(Exercise)
The entries that follow are to be duplicated in full, character for character.

[Data excerpts]
⁂

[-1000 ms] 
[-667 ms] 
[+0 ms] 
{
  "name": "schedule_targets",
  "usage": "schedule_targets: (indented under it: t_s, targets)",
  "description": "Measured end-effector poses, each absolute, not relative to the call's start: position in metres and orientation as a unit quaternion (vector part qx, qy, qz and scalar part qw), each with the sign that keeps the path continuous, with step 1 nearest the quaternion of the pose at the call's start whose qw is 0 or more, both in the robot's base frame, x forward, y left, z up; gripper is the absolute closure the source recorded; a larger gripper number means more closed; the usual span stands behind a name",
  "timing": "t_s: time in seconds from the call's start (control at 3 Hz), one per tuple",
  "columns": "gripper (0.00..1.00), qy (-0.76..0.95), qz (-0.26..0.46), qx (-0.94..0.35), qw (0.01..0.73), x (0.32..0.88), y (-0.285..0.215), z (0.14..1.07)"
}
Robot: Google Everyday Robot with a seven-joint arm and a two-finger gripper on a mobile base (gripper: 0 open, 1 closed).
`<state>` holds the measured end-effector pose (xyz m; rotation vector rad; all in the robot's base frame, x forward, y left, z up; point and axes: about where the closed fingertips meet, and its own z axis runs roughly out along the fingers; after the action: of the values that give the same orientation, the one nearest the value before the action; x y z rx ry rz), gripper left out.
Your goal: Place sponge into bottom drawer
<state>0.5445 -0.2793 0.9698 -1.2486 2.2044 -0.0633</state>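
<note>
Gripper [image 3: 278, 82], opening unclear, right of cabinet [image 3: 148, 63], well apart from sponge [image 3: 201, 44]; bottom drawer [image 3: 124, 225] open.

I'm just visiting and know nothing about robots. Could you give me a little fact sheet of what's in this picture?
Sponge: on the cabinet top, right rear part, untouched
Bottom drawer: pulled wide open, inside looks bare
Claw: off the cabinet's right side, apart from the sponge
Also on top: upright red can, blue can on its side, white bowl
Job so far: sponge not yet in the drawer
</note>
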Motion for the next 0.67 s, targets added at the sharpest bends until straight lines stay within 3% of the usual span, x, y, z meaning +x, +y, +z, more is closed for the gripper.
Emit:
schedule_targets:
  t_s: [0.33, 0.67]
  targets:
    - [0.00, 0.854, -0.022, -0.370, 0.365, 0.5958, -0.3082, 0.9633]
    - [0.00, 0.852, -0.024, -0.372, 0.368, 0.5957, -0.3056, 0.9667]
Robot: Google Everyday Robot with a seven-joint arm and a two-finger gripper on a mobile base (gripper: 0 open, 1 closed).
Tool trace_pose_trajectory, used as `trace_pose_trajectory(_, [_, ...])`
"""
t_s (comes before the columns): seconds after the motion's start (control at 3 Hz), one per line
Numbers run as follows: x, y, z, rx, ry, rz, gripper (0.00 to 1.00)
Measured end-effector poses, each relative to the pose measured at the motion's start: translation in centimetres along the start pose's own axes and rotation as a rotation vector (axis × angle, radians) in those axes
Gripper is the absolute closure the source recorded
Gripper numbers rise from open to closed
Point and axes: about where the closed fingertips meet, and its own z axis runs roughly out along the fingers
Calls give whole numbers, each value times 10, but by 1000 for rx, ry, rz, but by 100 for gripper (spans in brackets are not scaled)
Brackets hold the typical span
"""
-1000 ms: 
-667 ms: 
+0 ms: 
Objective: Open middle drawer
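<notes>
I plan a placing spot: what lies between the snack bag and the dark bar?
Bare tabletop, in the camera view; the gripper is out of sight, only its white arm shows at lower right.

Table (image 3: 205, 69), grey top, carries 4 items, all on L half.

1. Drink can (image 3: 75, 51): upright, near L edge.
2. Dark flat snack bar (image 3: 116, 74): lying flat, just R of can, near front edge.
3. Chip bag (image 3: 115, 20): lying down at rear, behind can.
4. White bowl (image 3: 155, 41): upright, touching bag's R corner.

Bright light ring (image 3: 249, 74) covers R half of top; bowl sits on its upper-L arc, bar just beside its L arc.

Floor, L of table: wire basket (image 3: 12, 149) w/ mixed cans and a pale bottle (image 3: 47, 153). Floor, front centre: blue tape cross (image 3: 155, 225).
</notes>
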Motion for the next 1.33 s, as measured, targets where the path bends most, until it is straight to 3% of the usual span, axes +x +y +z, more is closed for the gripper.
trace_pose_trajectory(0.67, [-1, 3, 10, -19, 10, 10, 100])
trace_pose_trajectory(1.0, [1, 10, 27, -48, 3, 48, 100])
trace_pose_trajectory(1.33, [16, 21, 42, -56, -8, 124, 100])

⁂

(Reply)
[-1000 ms] 
[-667 ms] 
[+0 ms] 
{
  "name": "schedule_targets",
  "usage": "schedule_targets: (indented under it: t_s, targets)",
  "description": "Measured end-effector poses, each absolute, not relative to the call's start: position in metres and orientation as a unit quaternion (vector part qx, qy, qz and scalar part qw), each with the sign that keeps the path continuous, with step 1 nearest the quaternion of the pose at the call's start whose qw is 0 or more, both in the robot's base frame, x forward, y left, z up; gripper is the absolute closure the source recorded; a larger gripper number means more closed; the usual span stands behind a name",
  "timing": "t_s: time in seconds from the call's start (control at 3 Hz), one per tuple",
  "columns": "gripper (0.00..1.00), qy (-0.76..0.95), qz (-0.26..0.46), qx (-0.94..0.35), qw (0.01..0.73), x (0.32..0.88), y (-0.285..0.215), z (0.14..1.07)"
}
Robot: Google Everyday Robot with a seven-joint arm and a two-finger gripper on a mobile base (gripper: 0 open, 1 closed).
`<state>` holds the measured end-effector pose (xyz m; rotation vector rad; all in the robot's base frame, x forward, y left, z up; point and axes: about where the closed fingertips meet, and its own z axis runs roughly out along the fingers; after the action: of the values that give the same orientation, the one nearest the value before the action; x y z rx ry rz), gripper left out.
Your goal: Place sponge into bottom drawer
<state>0.5445 -0.2793 0.9698 -1.2486 2.2044 -0.0633</state>
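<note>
Gripper [image 3: 278, 82], opening unclear, right of cabinet [image 3: 148, 63], well apart from sponge [image 3: 201, 44]; bottom drawer [image 3: 124, 225] open.

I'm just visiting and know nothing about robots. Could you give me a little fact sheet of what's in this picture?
Sponge: on the cabinet top, right rear part, untouched
Bottom drawer: pulled wide open, inside looks bare
Claw: off the cabinet's right side, apart from the sponge
Also on top: upright red can, blue can on its side, white bowl
Job so far: sponge not yet in the drawer
</note>
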Motion for the next 0.67 s, targets added at the sharpest bends until straight lines stay within 3% of the usual span, x, y, z meaning +x, +y, +z, more is closed for the gripper.
Emit:
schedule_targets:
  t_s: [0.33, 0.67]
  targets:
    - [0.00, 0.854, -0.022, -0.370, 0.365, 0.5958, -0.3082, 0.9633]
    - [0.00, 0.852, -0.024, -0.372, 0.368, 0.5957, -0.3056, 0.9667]
Robot: Google Everyday Robot with a seven-joint arm and a two-finger gripper on a mobile base (gripper: 0 open, 1 closed).
Tool trace_pose_trajectory, used as `trace_pose_trajectory(_, [_, ...])`
"""
t_s (comes before the columns): seconds after the motion's start (control at 3 Hz), one per line
Numbers run as follows: x, y, z, rx, ry, rz, gripper (0.00 to 1.00)
Measured end-effector poses, each relative to the pose measured at the motion's start: translation in centimetres along the start pose's own axes and rotation as a rotation vector (axis × angle, radians) in those axes
Gripper is the absolute closure the source recorded
Gripper numbers rise from open to closed
Point and axes: about where the closed fingertips meet, and its own z axis runs roughly out along the fingers
Calls give whole numbers, each value times 10, but by 1000 for rx, ry, rz, but by 100 for gripper (spans in brackets are not scaled)
Brackets hold the typical span
"""
-1000 ms: 
-667 ms: 
+0 ms: 
Objective: Open middle drawer
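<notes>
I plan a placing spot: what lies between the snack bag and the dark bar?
Bare tabletop, in the camera view; the gripper is out of sight, only its white arm shows at lower right.

Table (image 3: 205, 69), grey top, carries 4 items, all on L half.

1. Drink can (image 3: 75, 51): upright, near L edge.
2. Dark flat snack bar (image 3: 116, 74): lying flat, just R of can, near front edge.
3. Chip bag (image 3: 115, 20): lying down at rear, behind can.
4. White bowl (image 3: 155, 41): upright, touching bag's R corner.

Bright light ring (image 3: 249, 74) covers R half of top; bowl sits on its upper-L arc, bar just beside its L arc.

Floor, L of table: wire basket (image 3: 12, 149) w/ mixed cans and a pale bottle (image 3: 47, 153). Floor, front centre: blue tape cross (image 3: 155, 225).
</notes>
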Motion for the next 1.33 s, as measured, targets where the path bends most, until it is straight to 3% of the usual span, axes +x +y +z, more is closed for the gripper.
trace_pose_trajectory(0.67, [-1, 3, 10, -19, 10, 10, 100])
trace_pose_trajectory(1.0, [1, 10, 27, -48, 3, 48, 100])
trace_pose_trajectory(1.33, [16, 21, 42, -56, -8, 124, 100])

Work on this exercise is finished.